### Task item
An exact restatement of the data is required, with the images omitted.

----

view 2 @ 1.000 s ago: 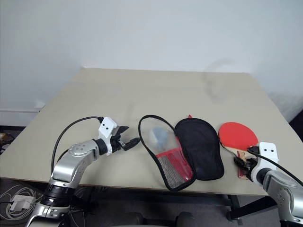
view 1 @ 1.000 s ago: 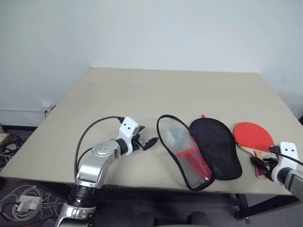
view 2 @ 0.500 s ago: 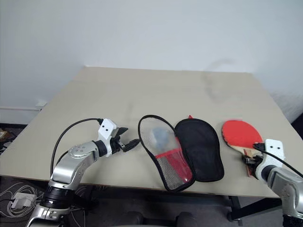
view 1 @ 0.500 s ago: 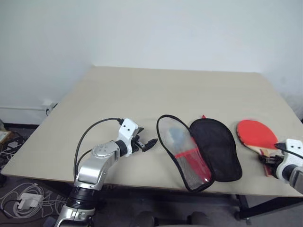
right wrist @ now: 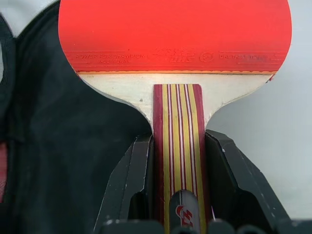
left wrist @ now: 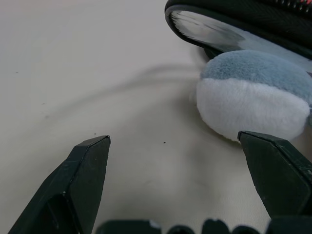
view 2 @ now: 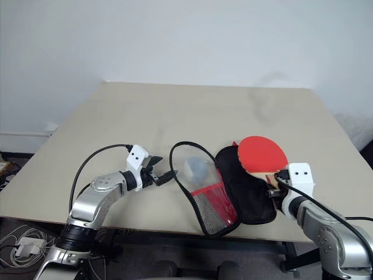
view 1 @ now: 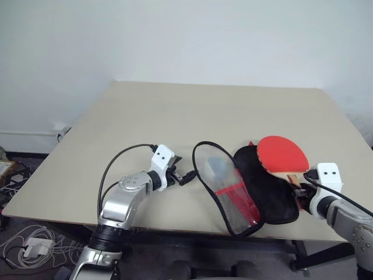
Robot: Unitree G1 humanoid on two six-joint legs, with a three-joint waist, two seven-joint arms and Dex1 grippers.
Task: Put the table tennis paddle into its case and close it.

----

### Solution
view 2 @ 1.000 s ago: 
view 1 @ 1.000 s ago: 
view 2 @ 0.500 s ago: 
view 1 @ 0.500 s ago: 
right wrist @ now: 
left wrist @ now: 
view 2 @ now: 
view 1 @ now: 
Robot: Unitree G1 humanoid on two six-joint legs, with a three-joint waist, two seven-joint arms and Dex1 grippers.
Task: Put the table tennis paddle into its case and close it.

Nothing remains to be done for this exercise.